**Task:** Scan the entries below for the string "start" and copy every line where it turns up.

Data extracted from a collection
◆ ◆ ◆ ◆

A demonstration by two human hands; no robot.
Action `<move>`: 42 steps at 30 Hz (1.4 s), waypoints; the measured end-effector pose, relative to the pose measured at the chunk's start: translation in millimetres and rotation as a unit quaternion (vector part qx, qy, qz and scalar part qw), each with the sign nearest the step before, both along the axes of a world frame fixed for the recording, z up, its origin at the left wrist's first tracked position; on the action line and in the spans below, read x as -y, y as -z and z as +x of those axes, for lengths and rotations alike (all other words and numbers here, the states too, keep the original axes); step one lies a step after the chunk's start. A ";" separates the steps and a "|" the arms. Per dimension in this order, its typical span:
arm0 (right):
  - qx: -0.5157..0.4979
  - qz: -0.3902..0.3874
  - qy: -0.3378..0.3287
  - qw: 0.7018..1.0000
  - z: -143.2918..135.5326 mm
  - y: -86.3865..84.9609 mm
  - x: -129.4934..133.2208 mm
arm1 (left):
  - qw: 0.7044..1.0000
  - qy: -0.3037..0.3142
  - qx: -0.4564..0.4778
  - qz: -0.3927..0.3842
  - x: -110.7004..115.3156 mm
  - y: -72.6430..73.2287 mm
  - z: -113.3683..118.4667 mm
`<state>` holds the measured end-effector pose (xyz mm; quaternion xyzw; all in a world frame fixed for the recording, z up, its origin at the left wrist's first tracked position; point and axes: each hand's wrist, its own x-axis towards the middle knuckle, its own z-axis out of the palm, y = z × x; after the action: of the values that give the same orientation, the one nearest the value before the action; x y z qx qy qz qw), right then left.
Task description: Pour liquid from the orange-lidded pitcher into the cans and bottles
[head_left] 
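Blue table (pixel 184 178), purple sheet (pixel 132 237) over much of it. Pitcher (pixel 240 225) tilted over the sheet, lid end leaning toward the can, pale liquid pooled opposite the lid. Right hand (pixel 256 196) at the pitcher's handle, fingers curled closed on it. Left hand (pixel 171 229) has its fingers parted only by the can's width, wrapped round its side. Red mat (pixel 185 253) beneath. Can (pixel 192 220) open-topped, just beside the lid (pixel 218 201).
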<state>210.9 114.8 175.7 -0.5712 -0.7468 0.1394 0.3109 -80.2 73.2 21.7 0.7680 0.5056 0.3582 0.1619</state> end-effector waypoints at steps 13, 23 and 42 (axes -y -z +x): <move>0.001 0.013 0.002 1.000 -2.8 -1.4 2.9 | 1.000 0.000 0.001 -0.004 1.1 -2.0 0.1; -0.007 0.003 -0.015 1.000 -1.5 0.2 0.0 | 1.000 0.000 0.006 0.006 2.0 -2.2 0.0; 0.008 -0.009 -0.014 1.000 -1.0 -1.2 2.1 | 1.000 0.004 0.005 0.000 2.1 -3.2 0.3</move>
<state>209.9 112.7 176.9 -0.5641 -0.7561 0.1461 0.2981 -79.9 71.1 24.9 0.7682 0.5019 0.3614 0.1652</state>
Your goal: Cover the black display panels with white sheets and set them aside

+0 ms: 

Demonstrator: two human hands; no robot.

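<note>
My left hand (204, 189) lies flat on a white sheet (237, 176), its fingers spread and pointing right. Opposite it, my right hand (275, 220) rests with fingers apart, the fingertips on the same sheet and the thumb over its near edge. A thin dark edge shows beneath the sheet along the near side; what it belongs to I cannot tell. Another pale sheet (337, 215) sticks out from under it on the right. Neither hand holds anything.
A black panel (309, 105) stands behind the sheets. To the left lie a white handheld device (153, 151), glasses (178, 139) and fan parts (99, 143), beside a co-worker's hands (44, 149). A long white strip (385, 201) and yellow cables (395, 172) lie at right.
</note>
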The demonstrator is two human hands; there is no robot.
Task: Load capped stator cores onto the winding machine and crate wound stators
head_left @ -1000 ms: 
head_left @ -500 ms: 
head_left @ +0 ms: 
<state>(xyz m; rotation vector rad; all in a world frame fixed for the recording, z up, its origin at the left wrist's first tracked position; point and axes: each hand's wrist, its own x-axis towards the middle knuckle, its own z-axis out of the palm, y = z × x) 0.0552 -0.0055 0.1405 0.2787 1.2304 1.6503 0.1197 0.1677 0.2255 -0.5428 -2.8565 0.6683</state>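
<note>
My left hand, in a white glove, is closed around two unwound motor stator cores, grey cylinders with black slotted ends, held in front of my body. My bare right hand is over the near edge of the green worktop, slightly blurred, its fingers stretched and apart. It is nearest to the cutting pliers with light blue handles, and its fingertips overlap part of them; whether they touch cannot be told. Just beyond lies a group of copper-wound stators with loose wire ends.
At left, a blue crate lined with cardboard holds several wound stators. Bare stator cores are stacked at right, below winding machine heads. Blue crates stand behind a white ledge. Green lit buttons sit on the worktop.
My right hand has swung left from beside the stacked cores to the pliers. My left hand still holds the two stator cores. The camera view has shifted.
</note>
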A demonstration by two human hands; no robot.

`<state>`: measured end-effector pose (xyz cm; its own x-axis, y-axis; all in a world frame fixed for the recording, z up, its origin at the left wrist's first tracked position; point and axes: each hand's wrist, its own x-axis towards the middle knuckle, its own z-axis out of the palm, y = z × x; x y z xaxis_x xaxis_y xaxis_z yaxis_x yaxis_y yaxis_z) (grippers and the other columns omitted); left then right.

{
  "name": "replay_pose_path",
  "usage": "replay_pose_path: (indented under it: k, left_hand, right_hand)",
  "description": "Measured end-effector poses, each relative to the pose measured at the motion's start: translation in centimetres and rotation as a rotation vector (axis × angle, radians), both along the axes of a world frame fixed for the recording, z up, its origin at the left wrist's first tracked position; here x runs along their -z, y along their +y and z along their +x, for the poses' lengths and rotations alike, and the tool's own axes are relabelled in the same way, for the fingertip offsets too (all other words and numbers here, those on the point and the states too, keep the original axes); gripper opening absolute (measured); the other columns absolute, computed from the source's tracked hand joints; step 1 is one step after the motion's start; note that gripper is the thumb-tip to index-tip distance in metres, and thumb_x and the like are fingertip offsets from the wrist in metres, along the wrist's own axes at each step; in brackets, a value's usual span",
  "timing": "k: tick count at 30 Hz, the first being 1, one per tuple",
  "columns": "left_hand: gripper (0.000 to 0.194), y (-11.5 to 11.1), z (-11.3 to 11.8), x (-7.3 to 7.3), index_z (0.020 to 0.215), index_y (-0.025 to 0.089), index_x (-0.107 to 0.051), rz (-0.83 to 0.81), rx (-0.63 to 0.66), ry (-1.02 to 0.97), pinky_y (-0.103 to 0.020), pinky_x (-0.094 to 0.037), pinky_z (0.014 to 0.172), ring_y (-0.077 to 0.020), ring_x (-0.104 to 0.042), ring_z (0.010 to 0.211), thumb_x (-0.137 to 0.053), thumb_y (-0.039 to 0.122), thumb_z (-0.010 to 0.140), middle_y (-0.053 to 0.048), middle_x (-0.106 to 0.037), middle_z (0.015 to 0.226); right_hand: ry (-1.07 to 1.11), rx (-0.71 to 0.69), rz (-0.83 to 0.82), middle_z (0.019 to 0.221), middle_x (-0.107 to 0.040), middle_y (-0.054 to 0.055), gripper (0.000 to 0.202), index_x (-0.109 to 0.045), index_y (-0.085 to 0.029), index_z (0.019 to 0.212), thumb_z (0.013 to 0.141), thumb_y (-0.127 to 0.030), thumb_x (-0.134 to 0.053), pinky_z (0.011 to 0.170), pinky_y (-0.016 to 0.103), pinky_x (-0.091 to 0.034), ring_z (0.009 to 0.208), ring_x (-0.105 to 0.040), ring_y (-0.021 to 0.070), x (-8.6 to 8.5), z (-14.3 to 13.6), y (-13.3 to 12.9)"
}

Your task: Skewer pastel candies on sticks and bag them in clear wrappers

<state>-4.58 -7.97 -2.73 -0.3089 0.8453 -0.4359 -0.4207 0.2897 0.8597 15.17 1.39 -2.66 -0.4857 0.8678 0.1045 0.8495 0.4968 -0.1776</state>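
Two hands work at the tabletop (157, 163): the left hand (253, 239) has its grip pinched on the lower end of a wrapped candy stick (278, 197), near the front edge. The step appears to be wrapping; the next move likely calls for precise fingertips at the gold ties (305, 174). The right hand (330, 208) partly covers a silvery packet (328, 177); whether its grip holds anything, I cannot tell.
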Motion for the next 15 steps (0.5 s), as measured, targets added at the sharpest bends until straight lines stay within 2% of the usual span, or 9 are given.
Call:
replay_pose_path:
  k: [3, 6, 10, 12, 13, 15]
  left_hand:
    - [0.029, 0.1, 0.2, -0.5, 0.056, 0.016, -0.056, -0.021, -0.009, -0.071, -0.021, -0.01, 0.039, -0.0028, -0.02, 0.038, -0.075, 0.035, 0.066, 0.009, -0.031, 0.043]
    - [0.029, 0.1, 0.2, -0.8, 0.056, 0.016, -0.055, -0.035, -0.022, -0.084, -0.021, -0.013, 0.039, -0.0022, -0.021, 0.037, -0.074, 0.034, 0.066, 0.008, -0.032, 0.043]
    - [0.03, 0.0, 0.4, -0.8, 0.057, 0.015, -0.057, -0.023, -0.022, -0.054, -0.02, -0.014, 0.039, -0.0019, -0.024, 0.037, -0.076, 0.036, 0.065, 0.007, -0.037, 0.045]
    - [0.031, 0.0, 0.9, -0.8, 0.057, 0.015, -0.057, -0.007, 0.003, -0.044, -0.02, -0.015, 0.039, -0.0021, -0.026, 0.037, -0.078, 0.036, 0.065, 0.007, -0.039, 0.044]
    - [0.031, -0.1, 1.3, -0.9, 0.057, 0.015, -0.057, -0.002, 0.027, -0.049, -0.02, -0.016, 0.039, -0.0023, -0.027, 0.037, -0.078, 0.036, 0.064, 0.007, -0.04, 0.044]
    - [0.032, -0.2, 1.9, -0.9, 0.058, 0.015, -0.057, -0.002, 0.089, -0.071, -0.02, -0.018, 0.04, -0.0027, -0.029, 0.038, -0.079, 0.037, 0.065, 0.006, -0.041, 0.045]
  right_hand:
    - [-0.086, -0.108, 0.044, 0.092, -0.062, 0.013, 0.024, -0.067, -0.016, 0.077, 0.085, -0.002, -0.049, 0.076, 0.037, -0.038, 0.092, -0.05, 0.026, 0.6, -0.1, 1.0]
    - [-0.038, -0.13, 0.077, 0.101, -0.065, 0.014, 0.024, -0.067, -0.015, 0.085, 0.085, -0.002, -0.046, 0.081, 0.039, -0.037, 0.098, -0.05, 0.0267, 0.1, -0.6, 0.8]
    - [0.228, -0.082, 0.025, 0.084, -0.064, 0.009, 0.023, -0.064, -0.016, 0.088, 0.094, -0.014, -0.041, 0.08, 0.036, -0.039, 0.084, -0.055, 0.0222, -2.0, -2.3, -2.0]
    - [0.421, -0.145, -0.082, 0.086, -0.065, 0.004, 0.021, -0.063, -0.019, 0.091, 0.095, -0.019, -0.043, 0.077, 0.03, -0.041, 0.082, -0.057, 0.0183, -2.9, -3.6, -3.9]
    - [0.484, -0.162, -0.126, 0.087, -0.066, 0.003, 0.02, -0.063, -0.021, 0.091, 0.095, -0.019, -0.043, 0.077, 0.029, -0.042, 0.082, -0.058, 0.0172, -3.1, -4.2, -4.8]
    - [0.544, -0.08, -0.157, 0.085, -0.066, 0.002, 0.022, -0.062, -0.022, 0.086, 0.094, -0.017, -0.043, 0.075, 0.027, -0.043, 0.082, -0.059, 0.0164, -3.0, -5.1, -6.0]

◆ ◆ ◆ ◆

**Answer section:**
Action `<move>`: 42 steps at 30 Hz (1.4 s), waypoints; the measured end-effector pose, relative to the pose measured at the chunk's start: translation in millimetres and rotation as a unit quaternion (vector part qx, qy, qz and scalar part qw), each with the sign nearest the step before, both along the axes of a world frame fixed for the recording, z up, its origin at the left wrist's first tracked position; on the action line and in the spans below, read x as -y, y as -z and z as +x of those axes, for lengths and rotations alike (all other words and numbers here, the states too, keep the original axes); step one lies a step after the chunk's start. A ";" separates the steps and a "|" the arms. Per dimension in this order, its typical span:
  "description": "Measured end-effector poses, each relative to the pose measured at the motion's start: translation in centimetres and rotation as a rotation vector (axis × angle, radians), both along the axes of a world frame fixed for the recording, z up, its origin at the left wrist's first tracked position; here x runs along their -z, y along their +y and z along their +x, for the poses' lengths and rotations alike, and the tool's own axes are relabelled in the same way, for the fingertip offsets too (all other words and numbers here, those on the point and the states too, keep the original axes); gripper opening absolute (measured); the other columns absolute, computed from the source's tracked hand joints; step 1 is one step after the motion's start; note that gripper is the thumb-tip to index-tip distance in metres, and thumb_x and the like are fingertip offsets from the wrist in metres, along the wrist's own axes at each step; in brackets, a value's usual span",

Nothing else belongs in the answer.